→ PROBLEM DETAILS
Skipping the images, transcribe each record below as it is.
#### INFORMATION PROVIDED ####
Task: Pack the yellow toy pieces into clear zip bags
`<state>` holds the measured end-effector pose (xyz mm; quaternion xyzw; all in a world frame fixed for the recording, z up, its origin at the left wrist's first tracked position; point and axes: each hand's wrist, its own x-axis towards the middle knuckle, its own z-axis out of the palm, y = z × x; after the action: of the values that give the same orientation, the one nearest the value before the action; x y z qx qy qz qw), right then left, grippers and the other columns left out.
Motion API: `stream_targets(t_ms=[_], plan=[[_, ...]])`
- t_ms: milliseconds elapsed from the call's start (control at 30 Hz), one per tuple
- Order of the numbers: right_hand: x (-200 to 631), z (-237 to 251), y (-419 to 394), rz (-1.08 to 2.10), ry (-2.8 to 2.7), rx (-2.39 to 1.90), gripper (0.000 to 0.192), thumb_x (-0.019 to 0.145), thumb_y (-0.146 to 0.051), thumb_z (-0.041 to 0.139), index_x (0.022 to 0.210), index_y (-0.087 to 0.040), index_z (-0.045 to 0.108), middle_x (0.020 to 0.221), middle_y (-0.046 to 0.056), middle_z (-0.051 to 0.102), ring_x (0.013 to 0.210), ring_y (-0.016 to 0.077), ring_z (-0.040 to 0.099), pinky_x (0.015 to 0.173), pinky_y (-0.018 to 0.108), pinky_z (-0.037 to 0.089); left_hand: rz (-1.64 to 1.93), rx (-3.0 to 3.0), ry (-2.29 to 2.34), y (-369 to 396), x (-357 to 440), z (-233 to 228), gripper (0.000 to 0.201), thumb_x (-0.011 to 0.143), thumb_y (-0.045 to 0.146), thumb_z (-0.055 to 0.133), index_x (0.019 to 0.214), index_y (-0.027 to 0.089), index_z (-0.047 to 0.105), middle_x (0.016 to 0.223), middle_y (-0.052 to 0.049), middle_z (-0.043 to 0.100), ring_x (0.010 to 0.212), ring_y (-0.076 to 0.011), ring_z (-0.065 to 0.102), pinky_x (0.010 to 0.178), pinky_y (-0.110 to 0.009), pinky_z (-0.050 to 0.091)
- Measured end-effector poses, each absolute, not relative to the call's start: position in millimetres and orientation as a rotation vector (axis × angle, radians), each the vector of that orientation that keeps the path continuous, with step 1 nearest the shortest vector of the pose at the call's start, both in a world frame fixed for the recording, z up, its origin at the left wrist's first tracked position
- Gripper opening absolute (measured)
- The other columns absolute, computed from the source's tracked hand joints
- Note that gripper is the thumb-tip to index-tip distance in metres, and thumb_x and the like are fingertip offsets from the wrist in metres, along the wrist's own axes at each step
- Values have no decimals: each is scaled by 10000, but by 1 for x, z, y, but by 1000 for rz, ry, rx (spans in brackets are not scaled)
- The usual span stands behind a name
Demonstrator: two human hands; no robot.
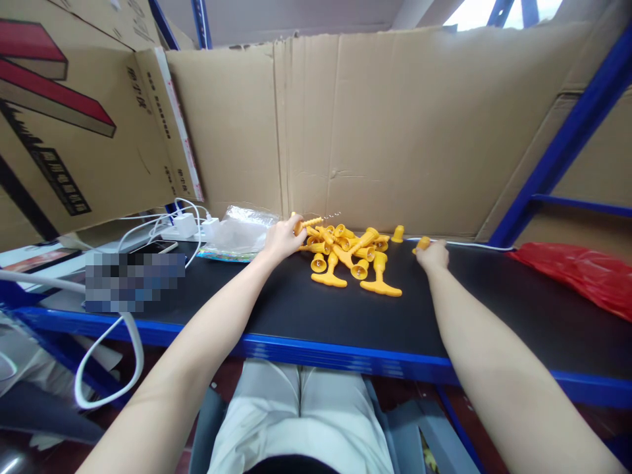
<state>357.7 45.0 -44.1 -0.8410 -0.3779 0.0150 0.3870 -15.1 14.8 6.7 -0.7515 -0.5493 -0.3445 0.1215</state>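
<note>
Left hand (281, 238) is closed on a yellow screw piece (307, 223); right hand (433, 255) pinches a yellow cap (421, 244) at 3 o'clock of the pile of yellow parts (353, 257), which remains largely unsorted.

A yellow threaded plastic screw piece (307, 224) sticks out level to the right from the left hand's (280, 239) closed fingers, at the far left edge of a heap of yellow plastic funnel-shaped parts (353, 253) on the black shelf. A small yellow cap (421, 244) sits pinched in the right hand (433, 255), just right of the heap.
</note>
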Motion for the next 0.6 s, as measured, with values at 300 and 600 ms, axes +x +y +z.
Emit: stream_targets(t_ms=[300,600], plan=[[362,-47,49,18,-1146,-2190,216,698,-269,581,866,-164,667,995,129,639,979,287,575,815,381,460,-1022,-2167,-1646,18,-16,6,349,815,387,432,1114,243,538,847,-42,661,782,-199,610,666,-257,415],[361,-53,56,68,-1514,-2363,503,840,-406,327,1300,-233,433,1400,86,327,1255,303,328,1012,538,208,-1064,-2176,-1625,21,-18,5,348,815,383,437,1108,232,550,830,-52,660,760,-206,608,656,-260,410]])
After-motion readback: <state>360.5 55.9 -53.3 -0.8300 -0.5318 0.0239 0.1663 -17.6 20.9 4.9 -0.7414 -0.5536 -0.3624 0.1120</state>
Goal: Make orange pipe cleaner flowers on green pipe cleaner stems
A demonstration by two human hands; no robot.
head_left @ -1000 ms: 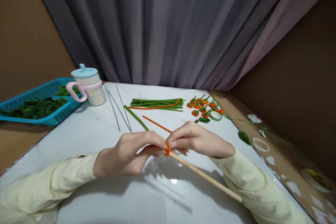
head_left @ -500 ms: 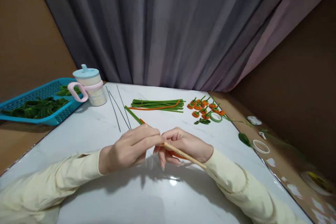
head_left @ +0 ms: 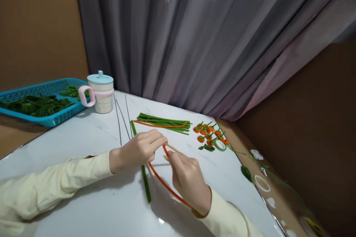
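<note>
My left hand [head_left: 139,149] pinches the tip of a thin wooden stick [head_left: 172,148] together with the curled end of an orange pipe cleaner [head_left: 164,184]. My right hand [head_left: 188,180] lies over the stick and grips it; most of the stick is hidden under it. The orange pipe cleaner trails in a curve below my right hand. A green pipe cleaner [head_left: 141,163] rests on the white table [head_left: 83,144] beneath my hands.
A bundle of green pipe cleaners [head_left: 164,121] with one orange, small orange flowers [head_left: 210,134], a green tape ring [head_left: 220,145], thin wires [head_left: 122,118], a lidded cup [head_left: 100,92] and a blue basket of green leaves [head_left: 36,102] lie beyond. White tape rings [head_left: 261,183] sit right.
The camera view shifted left and tilted. My right hand turned over the stick and came nearer; the orange pipe cleaner now trails toward me instead of away.
</note>
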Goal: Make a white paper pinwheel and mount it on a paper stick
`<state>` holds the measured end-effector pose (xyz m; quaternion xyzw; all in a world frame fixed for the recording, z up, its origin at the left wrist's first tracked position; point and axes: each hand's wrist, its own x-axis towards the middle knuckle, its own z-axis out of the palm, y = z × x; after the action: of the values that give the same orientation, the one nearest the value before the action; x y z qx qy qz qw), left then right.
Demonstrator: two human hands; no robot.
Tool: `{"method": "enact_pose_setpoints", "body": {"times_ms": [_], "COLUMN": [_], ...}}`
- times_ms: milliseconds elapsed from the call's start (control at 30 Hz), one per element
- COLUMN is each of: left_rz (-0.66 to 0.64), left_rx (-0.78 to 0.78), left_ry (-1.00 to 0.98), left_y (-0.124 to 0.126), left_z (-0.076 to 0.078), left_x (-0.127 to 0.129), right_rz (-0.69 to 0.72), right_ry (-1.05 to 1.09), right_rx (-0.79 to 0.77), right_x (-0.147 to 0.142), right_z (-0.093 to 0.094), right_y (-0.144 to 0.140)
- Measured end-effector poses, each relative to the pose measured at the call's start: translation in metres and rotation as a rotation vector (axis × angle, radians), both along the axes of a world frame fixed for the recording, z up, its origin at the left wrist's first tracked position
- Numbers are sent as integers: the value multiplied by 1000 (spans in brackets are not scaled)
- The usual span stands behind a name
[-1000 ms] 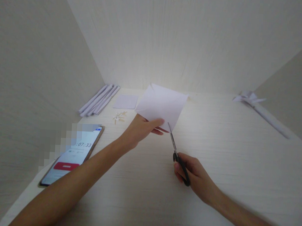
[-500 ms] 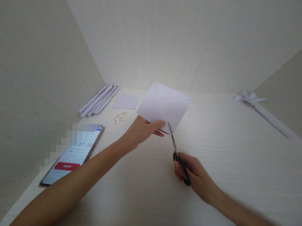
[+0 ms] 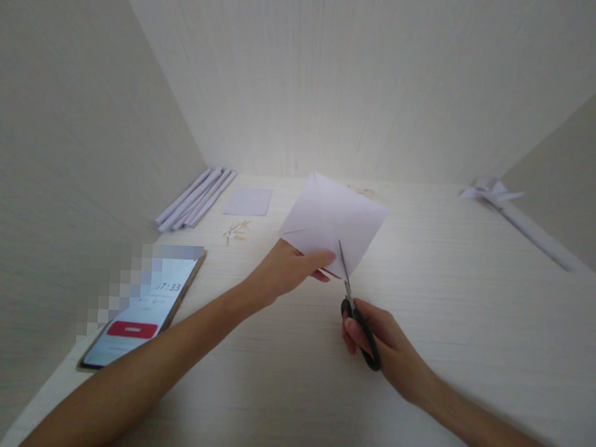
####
→ TASK RESULT
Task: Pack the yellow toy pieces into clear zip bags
`<state>` holds the measured end-effector pose (xyz mm; quaternion xyzw; all in a world frame fixed for the recording, z up, its origin at the left wrist's first tracked position; point and axes: each hand's wrist, its own x-axis towards the middle knuckle, its own z-axis out of the palm, y = z × x; after the action: of the values that give the same orientation, the one nearest the value before the action; x y z qx qy qz qw), right then left, grippers and the other columns left out.
Motion API: `stream_targets(t_ms=[_], plan=[[_, ...]])`
- t_ms: milliseconds elapsed from the call's start (control at 30 Hz), one per tuple
- Order of the numbers: right_hand: x (-200 to 631), z (-237 to 251), y (-419 to 394), rz (-1.08 to 2.10), ry (-2.8 to 2.7), rx (-2.39 to 1.90), gripper (0.000 to 0.192), thumb_x (-0.019 to 0.145), thumb_y (-0.146 to 0.051), thumb_z (-0.041 to 0.139), index_x (0.022 to 0.210), index_y (-0.087 to 0.040), index_z (-0.045 to 0.108), middle_x (0.020 to 0.221), middle_y (-0.046 to 0.056), middle_z (-0.051 to 0.102), ring_x (0.013 to 0.210), ring_y (-0.016 to 0.077), ring_z (-0.040 to 0.099), pinky_x (0.015 to 0.173), pinky_y (-0.018 to 0.108), pinky_z (-0.037 to 0.089); left_hand: rz (-1.64 to 1.93), rx (-3.0 to 3.0), ry (-2.29 to 2.34), y (-369 to 396), x (-357 to 440), z (-233 to 228), gripper (0.000 to 0.201), thumb_x (-0.011 to 0.143), thumb_y (-0.045 to 0.146), thumb_z (-0.055 to 0.133), index_x (0.019 to 0.214), index_y (-0.027 to 0.089), index_z (-0.047 to 0.105), middle_x (0.016 to 0.223), middle_y (-0.052 to 0.049), middle_z (-0.043 to 0.100), ring_x (0.010 to 0.212), ring_y (-0.076 to 0.011), ring_z (-0.065 to 0.102), pinky_x (0.010 to 0.178), pinky_y (-0.110 to 0.009), pinky_z (-0.050 to 0.091)
- Measured end-effector poses, each absolute, not relative to the call's start: position in millimetres and orientation as a rotation vector (axis × angle, radians), each the vector of that orientation that keeps the path continuous, with step 1 nearest the shortest vector of the pose at the call's start, both in a world frame fixed for the recording, z up, its origin at the left wrist's first tracked position
- Gripper opening absolute (measured)
- The other columns absolute, computed from the source's tracked hand joints
- Note that gripper is the thumb-tip to index-tip distance in metres, and thumb_x and the like are fingertip offsets from the wrist in metres, along the wrist's own axes at each step
- Values have no decimals: each is scaled by 10000, but by 1 for x, z, y, but by 1000 for rz, ry, rx (spans in brackets are not scaled)
- The usual span stands behind a name
Demonstrator: two human hands; no robot.
<state>357.7 45.0 -44.1 -0.8410 -0.3779 0.0150 0.3870 -15.1 14.8 6.7 -0.7515 -0.5493 -0.3445 0.1215</state>
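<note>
Left hand (281, 238) is closed on a yellow screw piece (307, 223); right hand (433, 255) pinches a yellow cap (421, 244) at 3 o'clock of the pile of yellow parts (353, 257), which remains largely unsorted.

A yellow threaded plastic screw piece (307, 224) sticks out level to the right from the left hand's (280, 239) closed fingers, at the far left edge of a heap of yellow plastic funnel-shaped parts (353, 253) on the black shelf. A small yellow cap (421, 244) sits pinched in the right hand (433, 255), just right of the heap.
</note>
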Motion for the next 0.6 s, as measured, with values at 300 and 600 ms, axes +x +y +z.
Emit: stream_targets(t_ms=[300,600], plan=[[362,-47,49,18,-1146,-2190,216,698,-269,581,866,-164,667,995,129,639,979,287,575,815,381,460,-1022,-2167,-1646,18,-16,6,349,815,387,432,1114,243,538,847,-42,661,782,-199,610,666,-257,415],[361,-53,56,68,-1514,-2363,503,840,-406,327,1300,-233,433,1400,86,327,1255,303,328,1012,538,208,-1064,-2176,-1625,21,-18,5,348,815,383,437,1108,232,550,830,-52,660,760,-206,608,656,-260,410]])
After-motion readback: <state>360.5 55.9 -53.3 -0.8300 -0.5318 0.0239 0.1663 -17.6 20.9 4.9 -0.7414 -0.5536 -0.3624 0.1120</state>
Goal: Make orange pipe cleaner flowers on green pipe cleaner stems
A demonstration by two human hands; no robot.
head_left @ -1000 ms: 
head_left @ -500 ms: 
head_left @ +0 ms: 
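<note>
My left hand [head_left: 139,149] pinches the tip of a thin wooden stick [head_left: 172,148] together with the curled end of an orange pipe cleaner [head_left: 164,184]. My right hand [head_left: 188,180] lies over the stick and grips it; most of the stick is hidden under it. The orange pipe cleaner trails in a curve below my right hand. A green pipe cleaner [head_left: 141,163] rests on the white table [head_left: 83,144] beneath my hands.
A bundle of green pipe cleaners [head_left: 164,121] with one orange, small orange flowers [head_left: 210,134], a green tape ring [head_left: 220,145], thin wires [head_left: 122,118], a lidded cup [head_left: 100,92] and a blue basket of green leaves [head_left: 36,102] lie beyond. White tape rings [head_left: 261,183] sit right.
The camera view shifted left and tilted. My right hand turned over the stick and came nearer; the orange pipe cleaner now trails toward me instead of away.
</note>
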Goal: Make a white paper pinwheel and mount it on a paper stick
`<state>` holds the measured end-effector pose (xyz m; quaternion xyzw; all in a world frame fixed for the recording, z up, its origin at the left wrist's first tracked position; point and axes: each hand's wrist, its own x-axis towards the middle knuckle, its own z-axis out of the palm, y = z × x; after the action: of the values that give the same orientation, the one nearest the value before the action; x y z qx qy qz qw), left then right.
Demonstrator: two human hands; no robot.
Tool: `{"method": "enact_pose_setpoints", "body": {"times_ms": [_], "COLUMN": [_], ...}}`
- times_ms: milliseconds elapsed from the call's start (control at 30 Hz), one per element
- COLUMN is each of: left_rz (-0.66 to 0.64), left_rx (-0.78 to 0.78), left_ry (-1.00 to 0.98), left_y (-0.124 to 0.126), left_z (-0.076 to 0.078), left_x (-0.127 to 0.129), right_rz (-0.69 to 0.72), right_ry (-1.05 to 1.09), right_rx (-0.79 to 0.77), right_x (-0.147 to 0.142), right_z (-0.093 to 0.094), right_y (-0.144 to 0.140)
- Measured end-effector poses, each relative to the pose measured at the call's start: translation in metres and rotation as a rotation vector (axis × angle, radians), both along the axes of a world frame fixed for the recording, z up, its origin at the left wrist's first tracked position
- Numbers are sent as integers: the value multiplied by 1000 (spans in brackets are not scaled)
- The usual span stands behind a name
[-1000 ms] 
[-500 ms] 
[+0 ms] 

What came before is the complete response.